ВЕДУЩИЙ: Перейдем теперь, пан В., к вашей книге. Закончив ее, вы ощутили грусть, пустоту или сожаление?
Я: Скорей радость.
ВЕДУЩИЙ: Сколько часов в день вы, собственно, работаете? Я имею в виду, сколько часов в день вы: записываете?
Я: Много. Иногда - десять.
ВЕДУЩИЙ: А кроме этого, у вас есть хобби, ну, например, девушка?
Я: Время от времени.
ВЕДУЩИЙ: А вы говорите с вашими девушками о своем извращении? Или умалчиваете о нем?
Я: Нет, не умалчиваю.
ВЕДУЩИЙ: А как реагируют девушки на ваше извращение?
Я: Я бы сказал, что в целом оно им нравится.
ВЕДУЩИЙ: У нас есть первый звонок зрителя. Пан Т. из Нова-Паки спрашивает, не готовы ли вы дать себя кастрировать.
2.
Стоит нам утром заявиться на пляж, как М. под бдительным оком моего отца приступает к подготовке своей новой видеокамеры. Он старается напустить на себя вид ироничный, но сразу видно, что эта японская игрушка целиком захватила его. Синди заинтригованно наблюдает за ними обоими, Кроха, напротив, тотчас переворачивается на живот и опускает мордашку на скрещенные руки. Наверное, я могла бы сказать ей, как понимаю ее: когда мне было тринадцать, как сейчас ей, я вела себя так же. Однако подойти к ее лежаку не решаюсь. Вместо этого открываю тетрадь и принимаюсь писать.
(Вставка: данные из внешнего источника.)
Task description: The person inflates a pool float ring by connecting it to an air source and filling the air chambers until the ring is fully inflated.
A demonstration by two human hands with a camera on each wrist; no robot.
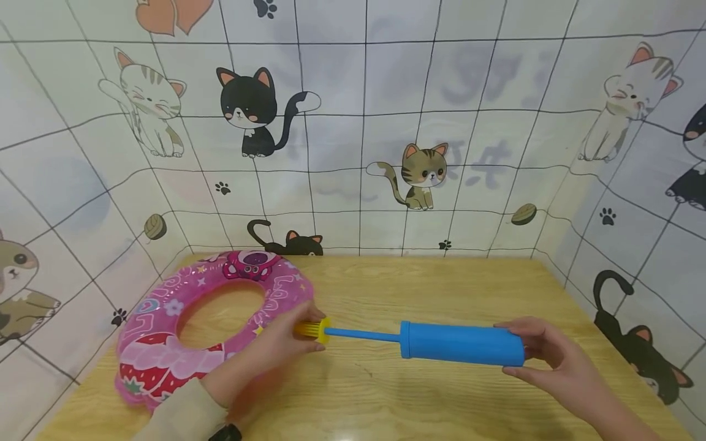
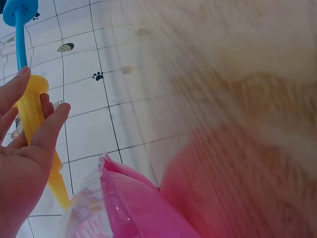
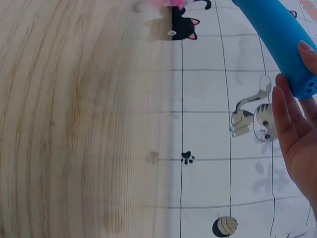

До своих шестнадцати я терпеть не могла сниматься. А если уж быть абсолютно точной, так до шестого июня тысяча девятьсот восемьдесят шестого года. Скажи мне кто еще пятого июня того же года, что через каких-нибудь десять лет я буду еженедельно выступать по телевизору, я бы только высмеяла его. Чтобы я когда-нибудь по своей воле встала перед телекамерой? Я, которая всем нутром ненавидит даже обычную фотографию и уж тем более всякую съемку?!
Полная чушь. Исключено.
Это яростное неприятие камеры, разумеется, взрастил во мне папка. То есть он тот человек, который любит фотографировать. Хотя он и фотографирует смолоду (несколько его лирических пейзажей были даже напечатаны в журнале "Чехословацкий воин"), но эта его страсть пышным цветом расцвела только с моим появлением. Он купил фотоаппарат "Зенит" и в первые десять лет моей жизни отщелкивал на меня по меньшей мере сотню пленок в неделю - во всяком случае, так мне казалось. В нашей квартире, сколько я себя помню, везде висело и валялось дикое множество черно-белых, а позднее и цветных фоток. На всех была я. Лишь на нескольких - я с мамой.